Change Dask Bag partitioning scheme by jacobtomlinson · Pull Request #10294 · dask/dask

jacobtomlinson · 2023-05-17T14:28:33Z

Closes Dask Bag limits parallelism when scaling beyond 100-200 workers #10291
Tests added / passed
Passes pre-commit run --all-files

in #10291 we discuss two challenges we are seeing with scaling Dask Bag to large numbers of workers (200+). This PR addresses both of them.

Problem 1

The default partitioning scheme of dask.bag.from_sequence limits the number of potential tasks at 199 (if the number of items in the bag is 199) and trends towards 100.

As discussed with @fjetter it would be nice if this default scheme continued to increase the number of tasks, just at a non-exponential rate.

This change uses math.sqrt to grow the number of tasks a the rate of a square root.

This allows any number of workers to be saturated with tasks given enough items in the bag.

Problem 2

Setting the number of partitions equal to the number of workers feels like it would be a good way to explicitly ensure Dask Bag scales to utilize all workers.
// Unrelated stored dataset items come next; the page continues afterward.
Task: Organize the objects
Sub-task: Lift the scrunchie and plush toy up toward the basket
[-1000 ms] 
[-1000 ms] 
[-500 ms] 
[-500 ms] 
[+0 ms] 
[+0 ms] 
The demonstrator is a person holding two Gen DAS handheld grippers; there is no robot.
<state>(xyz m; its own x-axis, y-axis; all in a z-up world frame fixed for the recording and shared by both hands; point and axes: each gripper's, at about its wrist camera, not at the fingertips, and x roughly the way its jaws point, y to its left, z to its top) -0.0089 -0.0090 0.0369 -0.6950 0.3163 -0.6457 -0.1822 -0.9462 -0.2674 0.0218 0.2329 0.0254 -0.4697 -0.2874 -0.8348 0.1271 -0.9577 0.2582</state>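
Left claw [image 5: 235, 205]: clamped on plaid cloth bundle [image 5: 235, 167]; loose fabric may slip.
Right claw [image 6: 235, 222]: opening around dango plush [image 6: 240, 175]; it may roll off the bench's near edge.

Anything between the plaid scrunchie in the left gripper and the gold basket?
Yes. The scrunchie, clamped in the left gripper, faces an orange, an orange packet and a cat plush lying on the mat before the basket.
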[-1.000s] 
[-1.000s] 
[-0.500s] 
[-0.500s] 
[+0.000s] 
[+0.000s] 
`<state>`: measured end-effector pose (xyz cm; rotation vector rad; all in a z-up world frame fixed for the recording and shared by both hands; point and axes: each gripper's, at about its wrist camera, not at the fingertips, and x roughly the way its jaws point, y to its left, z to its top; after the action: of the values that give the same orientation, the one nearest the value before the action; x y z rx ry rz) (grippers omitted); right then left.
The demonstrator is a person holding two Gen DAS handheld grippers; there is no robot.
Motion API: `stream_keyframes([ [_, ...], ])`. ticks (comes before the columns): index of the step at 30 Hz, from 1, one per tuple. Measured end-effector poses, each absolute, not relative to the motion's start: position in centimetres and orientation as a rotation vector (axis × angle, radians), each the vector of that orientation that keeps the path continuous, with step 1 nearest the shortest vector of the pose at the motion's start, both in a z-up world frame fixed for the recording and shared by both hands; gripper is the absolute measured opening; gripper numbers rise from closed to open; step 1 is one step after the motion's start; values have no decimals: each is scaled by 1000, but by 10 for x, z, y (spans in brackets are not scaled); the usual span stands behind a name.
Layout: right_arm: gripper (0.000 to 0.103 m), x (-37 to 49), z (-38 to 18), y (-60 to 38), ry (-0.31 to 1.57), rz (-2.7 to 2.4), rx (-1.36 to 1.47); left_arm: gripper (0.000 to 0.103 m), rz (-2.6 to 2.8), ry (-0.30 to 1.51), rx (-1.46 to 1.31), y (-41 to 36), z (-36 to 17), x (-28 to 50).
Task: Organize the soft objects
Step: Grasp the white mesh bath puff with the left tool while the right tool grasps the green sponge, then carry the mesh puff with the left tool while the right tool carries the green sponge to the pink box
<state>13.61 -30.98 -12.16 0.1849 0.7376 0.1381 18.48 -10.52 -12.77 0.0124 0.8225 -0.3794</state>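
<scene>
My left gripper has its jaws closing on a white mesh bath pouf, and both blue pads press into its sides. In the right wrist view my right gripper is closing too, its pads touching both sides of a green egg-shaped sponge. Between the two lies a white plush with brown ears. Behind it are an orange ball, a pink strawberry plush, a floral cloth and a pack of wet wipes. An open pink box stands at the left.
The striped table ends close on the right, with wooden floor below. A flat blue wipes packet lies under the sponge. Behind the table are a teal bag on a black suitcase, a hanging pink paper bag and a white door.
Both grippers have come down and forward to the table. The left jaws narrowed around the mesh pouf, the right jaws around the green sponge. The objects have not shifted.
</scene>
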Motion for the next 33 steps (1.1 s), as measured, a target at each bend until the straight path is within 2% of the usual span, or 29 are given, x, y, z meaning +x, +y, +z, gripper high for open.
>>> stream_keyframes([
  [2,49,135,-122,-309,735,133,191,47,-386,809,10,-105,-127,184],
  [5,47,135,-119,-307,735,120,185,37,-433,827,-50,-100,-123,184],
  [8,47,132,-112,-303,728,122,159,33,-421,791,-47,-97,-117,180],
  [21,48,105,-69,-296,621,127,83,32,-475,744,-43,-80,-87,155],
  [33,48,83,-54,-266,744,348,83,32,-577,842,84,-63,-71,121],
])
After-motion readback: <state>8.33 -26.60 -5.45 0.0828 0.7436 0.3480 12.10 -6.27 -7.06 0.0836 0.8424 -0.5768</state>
However, due to the rounding done in the current scheme, this doesn't actually saturate all of the workers unless nitems % workers == 0.

This change switches the partition_size calculation to use floor instead of ceil to ensure that the number of tasks overshoots the desired partition size and trends towards the desired size, rather than undershooting by up to 50%. It feels better to have too many tasks rather than not enough tasks.

jacobtomlinson · 2023-05-17T14:33:26Z

Marking as draft while I look at the test failures.

jacobtomlinson · 2023-05-17T16:03:01Z

dask/bag/tests/test_bag.py

    evens = db.from_sequence(range(0, hi, 2), npartitions=npartitions)
    odds = db.from_sequence(range(1, hi, 2), npartitions=npartitions)
    pairs = db.zip(evens, odds)
-    assert pairs.npartitions == npartitions


This assertion was only true because the length of the bag happened to be a multiple of 100. Updated it to be a little more robust.

jacobtomlinson · 2023-05-17T16:04:47Z

dask/bag/core.py

+        if len(seq) <= 100:
+            partition_size = int(math.ceil(len(seq) / npartitions))
+        else:
+            partition_size = max(1, int(math.floor(len(seq) / npartitions)))


I tweaked this so that the new heuristic is only applied on bags with more than 100 items, similar to automatic partitioning. We could remove this and just use floor/max for everything but a number of tests would need to be changed as it would break some assumptions we have with small bags today.

jacobtomlinson · 2023-05-23T15:40:09Z

cc @rjzamora

rjzamora

Thanks for the ping here @jacobtomlinson!

I spent some time thinking about this today, and found myself surprisingly distressed by the sawtooth behavior this PR is addressing.

My personal opinion is that the output partition count should always satisfy two criteria:

It should be exactly equal to npartitions when the argument is not None, and is <=len(seq).
When neither npartitions nor partition_size is specified, we should calculate a default npartitions value that monotonically increases with respect to len(seq).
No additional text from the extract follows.